Sports venue in Waco, Texas

The Heart O' Texas Fair Complex, now known as the Extraco Events Center, is located in Waco, Texas, United States. It was once the prime basketball facility for Baylor University. The H.O.T. Coliseum was constructed after McLennan County voters authorized a bond issue of $1.2 million in the early 1950s. Despite public criticism that might be directed toward the board and individual members, it was the board's unanimous decision to build portions of the entire plant that the available money would permit. The last of five contracts was signed on January 9, 1952, and construction of the complex began soon afterward. The complex, livestock barn, ticket booths and several small buildings were constructed, paving was done and fencing enclosed the grounds. In the spring of 1953, the complex was completed, and on April 11, the formal opening was held. The complex remained home to Bears basketball, and Waco's largest concert venue, until Ferrell Center, was built in 1988.

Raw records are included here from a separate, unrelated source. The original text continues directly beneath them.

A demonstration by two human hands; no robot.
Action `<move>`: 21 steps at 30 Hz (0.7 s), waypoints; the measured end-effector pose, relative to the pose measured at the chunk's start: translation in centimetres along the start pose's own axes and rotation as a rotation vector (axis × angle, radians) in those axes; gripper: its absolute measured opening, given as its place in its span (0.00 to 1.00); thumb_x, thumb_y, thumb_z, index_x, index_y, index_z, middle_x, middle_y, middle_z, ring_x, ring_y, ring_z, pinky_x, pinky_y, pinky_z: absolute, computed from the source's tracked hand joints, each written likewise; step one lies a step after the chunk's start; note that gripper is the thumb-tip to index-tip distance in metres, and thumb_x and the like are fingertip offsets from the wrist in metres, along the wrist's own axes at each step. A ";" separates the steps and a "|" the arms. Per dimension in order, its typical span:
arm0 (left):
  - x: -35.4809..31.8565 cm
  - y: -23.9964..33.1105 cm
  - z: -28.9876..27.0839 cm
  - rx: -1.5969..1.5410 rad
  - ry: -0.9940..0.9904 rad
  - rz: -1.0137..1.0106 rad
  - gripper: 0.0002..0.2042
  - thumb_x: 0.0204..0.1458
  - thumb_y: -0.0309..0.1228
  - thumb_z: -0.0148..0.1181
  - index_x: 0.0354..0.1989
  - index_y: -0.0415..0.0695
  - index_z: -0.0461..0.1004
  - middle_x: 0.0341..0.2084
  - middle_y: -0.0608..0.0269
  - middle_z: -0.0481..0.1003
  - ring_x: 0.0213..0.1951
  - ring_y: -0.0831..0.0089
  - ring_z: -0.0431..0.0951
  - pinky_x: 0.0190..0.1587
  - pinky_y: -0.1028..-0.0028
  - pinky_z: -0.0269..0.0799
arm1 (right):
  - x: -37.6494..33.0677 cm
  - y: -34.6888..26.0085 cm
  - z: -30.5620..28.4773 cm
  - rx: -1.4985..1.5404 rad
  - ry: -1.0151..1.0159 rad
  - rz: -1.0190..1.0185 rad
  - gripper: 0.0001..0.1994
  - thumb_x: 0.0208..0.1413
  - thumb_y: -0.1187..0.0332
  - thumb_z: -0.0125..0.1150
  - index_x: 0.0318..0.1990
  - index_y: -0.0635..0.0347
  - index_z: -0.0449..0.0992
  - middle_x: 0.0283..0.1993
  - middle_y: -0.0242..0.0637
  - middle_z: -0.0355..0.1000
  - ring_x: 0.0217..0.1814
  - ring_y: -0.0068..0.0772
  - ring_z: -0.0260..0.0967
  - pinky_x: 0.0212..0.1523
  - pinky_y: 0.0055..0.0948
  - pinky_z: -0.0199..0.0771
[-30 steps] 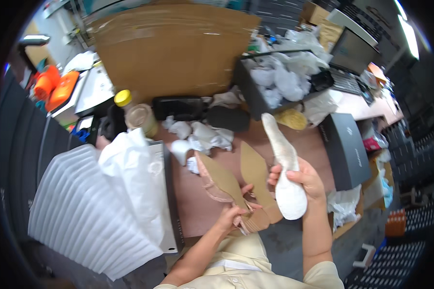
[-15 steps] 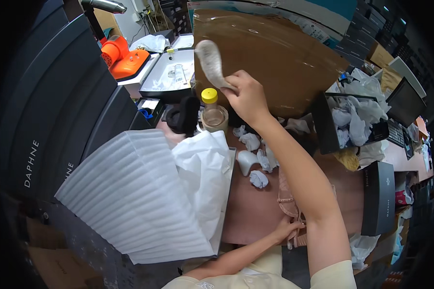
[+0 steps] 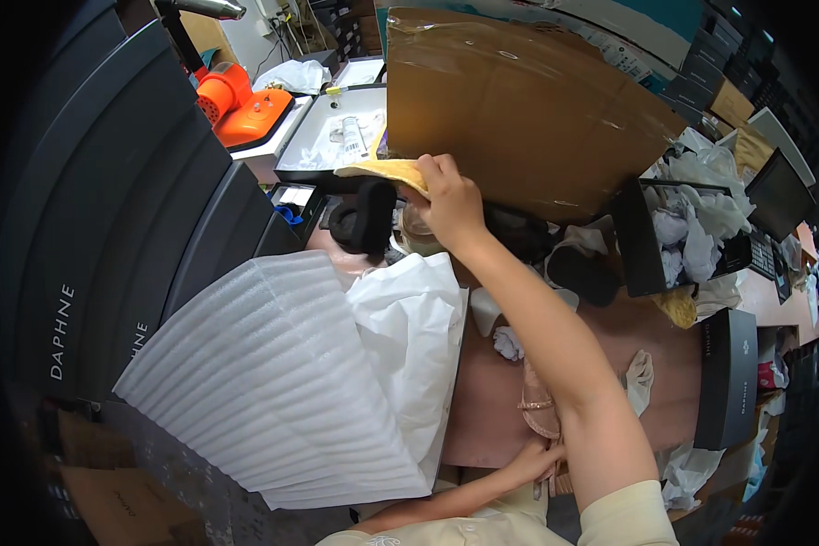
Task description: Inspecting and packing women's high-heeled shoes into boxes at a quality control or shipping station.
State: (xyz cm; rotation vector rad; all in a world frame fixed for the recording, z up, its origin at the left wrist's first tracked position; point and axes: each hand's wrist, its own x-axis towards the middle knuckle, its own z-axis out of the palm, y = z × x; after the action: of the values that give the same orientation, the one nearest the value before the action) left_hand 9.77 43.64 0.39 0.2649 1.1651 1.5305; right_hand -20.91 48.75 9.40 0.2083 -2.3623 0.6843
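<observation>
My right hand (image 3: 450, 205) reaches forward over the table, fingers closed on one end of a thin, curved yellow pad (image 3: 382, 171). The pad lies nearly flat in the air, above a black rounded object (image 3: 374, 217) and a glass jar (image 3: 417, 235) partly hidden by my hand. Low down near my body, my left hand (image 3: 535, 462) grips a pink strappy sandal (image 3: 539, 408). My right forearm covers much of the sandal. Beside it lies a crumpled paper ball (image 3: 508, 343).
White ribbed foam sheet (image 3: 246, 382) and white tissue (image 3: 409, 318) fill an open box at left. Dark shoe boxes (image 3: 118, 209) stack beyond. A large cardboard box (image 3: 528, 118) stands behind. A dark bin (image 3: 642, 237) of crumpled paper and a shoe box (image 3: 728, 378) stand right.
My right hand has lowered and moved slightly left, tipping the pad from upright to nearly flat, so its yellow side shows. My left hand stays at the sandal. The view has shifted a little.
</observation>
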 end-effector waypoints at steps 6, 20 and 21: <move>2.6 -4.1 -1.4 -0.208 -0.129 0.136 0.15 0.48 0.29 0.49 0.44 0.35 0.66 0.16 0.66 0.69 0.20 0.82 0.68 0.25 0.82 0.64 | 1.5 0.8 -10.5 0.464 0.593 0.292 0.13 0.52 0.68 0.61 0.40 0.63 0.67 0.34 0.36 0.69 0.34 0.32 0.71 0.31 0.30 0.72; -4.9 -7.2 -5.4 -0.454 -0.387 -0.095 0.30 0.60 0.53 0.32 0.52 0.35 0.58 0.40 0.49 0.73 0.43 0.69 0.73 0.46 0.75 0.68 | 0.7 1.3 -6.1 0.216 0.757 -0.061 0.17 0.44 0.66 0.66 0.39 0.62 0.67 0.38 0.46 0.66 0.31 0.49 0.68 0.35 0.38 0.70; -5.5 -6.7 -5.6 -0.479 -0.439 -0.026 0.31 0.61 0.52 0.30 0.58 0.36 0.54 0.42 0.51 0.73 0.45 0.72 0.73 0.47 0.77 0.68 | 0.6 0.8 -4.7 0.163 0.609 -0.066 0.16 0.44 0.65 0.66 0.38 0.60 0.68 0.37 0.42 0.68 0.33 0.46 0.69 0.35 0.38 0.71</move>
State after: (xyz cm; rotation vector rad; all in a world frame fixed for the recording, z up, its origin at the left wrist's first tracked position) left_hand 11.88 35.19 -5.22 0.2425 0.4409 1.5773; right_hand -19.00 51.96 12.49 0.1239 -1.7156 0.7788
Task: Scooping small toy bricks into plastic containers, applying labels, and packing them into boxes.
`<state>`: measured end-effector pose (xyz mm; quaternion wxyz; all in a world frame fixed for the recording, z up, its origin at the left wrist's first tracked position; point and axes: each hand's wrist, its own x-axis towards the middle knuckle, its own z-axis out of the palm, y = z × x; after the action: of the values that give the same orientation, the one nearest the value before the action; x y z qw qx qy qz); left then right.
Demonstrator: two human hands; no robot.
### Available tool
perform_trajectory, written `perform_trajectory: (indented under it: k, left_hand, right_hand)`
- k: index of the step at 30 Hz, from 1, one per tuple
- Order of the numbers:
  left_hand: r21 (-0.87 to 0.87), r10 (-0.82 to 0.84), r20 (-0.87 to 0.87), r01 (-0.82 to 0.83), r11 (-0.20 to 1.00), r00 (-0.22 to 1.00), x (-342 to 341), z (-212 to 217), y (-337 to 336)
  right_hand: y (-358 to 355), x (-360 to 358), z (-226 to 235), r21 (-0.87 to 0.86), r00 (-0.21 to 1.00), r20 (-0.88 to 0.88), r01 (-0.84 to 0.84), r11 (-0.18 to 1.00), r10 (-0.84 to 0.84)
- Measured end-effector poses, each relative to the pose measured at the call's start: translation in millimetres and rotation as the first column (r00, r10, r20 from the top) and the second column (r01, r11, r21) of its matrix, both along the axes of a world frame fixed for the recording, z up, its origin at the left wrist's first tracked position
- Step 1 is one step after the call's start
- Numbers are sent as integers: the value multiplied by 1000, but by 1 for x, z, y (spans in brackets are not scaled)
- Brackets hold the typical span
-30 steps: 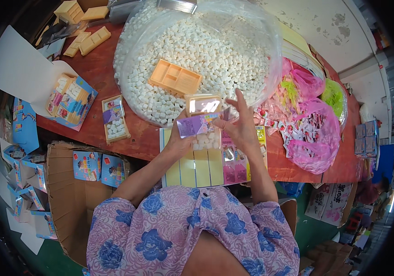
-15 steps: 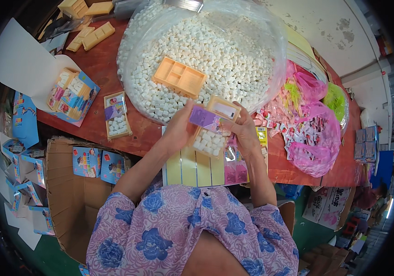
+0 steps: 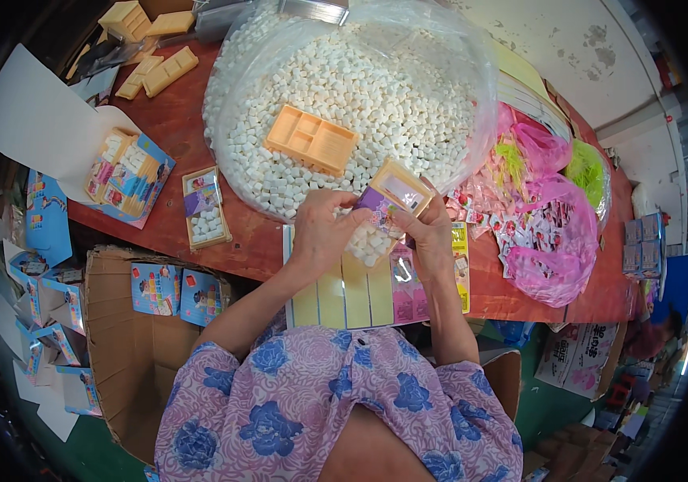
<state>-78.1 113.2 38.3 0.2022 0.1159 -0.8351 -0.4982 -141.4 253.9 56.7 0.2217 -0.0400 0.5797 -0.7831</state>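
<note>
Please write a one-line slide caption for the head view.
Left hand and right hand hold a tan plastic tray of white cubes beside a clear plastic bag.

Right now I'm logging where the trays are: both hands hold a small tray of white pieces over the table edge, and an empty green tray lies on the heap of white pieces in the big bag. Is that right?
Not quite. The head view shows the empty tray on the heap of white pieces is orange, not green. The rest stands: the left hand and right hand hold the small tray together over the table edge.
</note>
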Motion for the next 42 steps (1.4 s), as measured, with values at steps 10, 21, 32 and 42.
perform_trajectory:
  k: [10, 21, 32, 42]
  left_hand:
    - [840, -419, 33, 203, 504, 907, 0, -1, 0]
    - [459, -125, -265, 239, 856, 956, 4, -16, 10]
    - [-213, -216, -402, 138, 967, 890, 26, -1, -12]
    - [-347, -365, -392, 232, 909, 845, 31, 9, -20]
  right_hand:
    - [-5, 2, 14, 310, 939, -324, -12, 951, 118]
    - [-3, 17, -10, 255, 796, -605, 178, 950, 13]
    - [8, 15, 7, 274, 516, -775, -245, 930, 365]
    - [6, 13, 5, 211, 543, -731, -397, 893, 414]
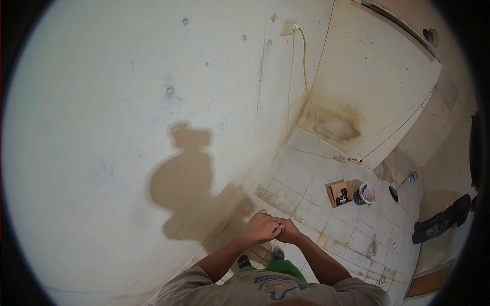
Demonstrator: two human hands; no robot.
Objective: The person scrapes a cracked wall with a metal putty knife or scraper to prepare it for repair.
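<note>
My left hand [263, 227] and my right hand [290, 231] meet in front of my body, above the tiled floor [312, 214]. Both have curled fingers and touch each other. The left shows its back, with the thumb side toward the wall. Something small may be between the fingers, but I cannot make it out. Close by on the left stands the pale wall [117, 127], marked with several patched spots and a crack. My shadow falls across it.
On the floor to the right are an open cardboard box [334, 196] with dark items inside and a bucket [365, 194]. A yellow cord [308, 86] runs from a wall outlet [289, 27] to a power strip [354, 161]. Dark clothing [441, 222] lies far right.
</note>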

All facilities and grounds of the Fair Complex underwent renovations and/or reconstruction throughout the years of 2000 to 2005. The Complex now covers 50 acre of land containing modernized facilities, 700 stalls, 250 RV hook-ups and parking areas able to accommodate over 3,800 vehicles. Its facilities consist of the Heart O' Texas Coliseum, Back Porch Club, Show Pavilion, General Exhibits Building, Creative Arts Building and the recently constructed Stall Barn. The Events Center complex seats 6,000 for rodeos and up to 9,000 for concerts.

In August 2010, officials announced that Extraco Banks signed a long-term naming rights deal, officially changing the name of the grounds to the Extraco Events Center.

The Extraco Events Center also hosts yearly events such as the Ringling Bros. and Barnum & Bailey Circus, monster trucks, major concert acts, and has also hosted WWE Raw on several occasions.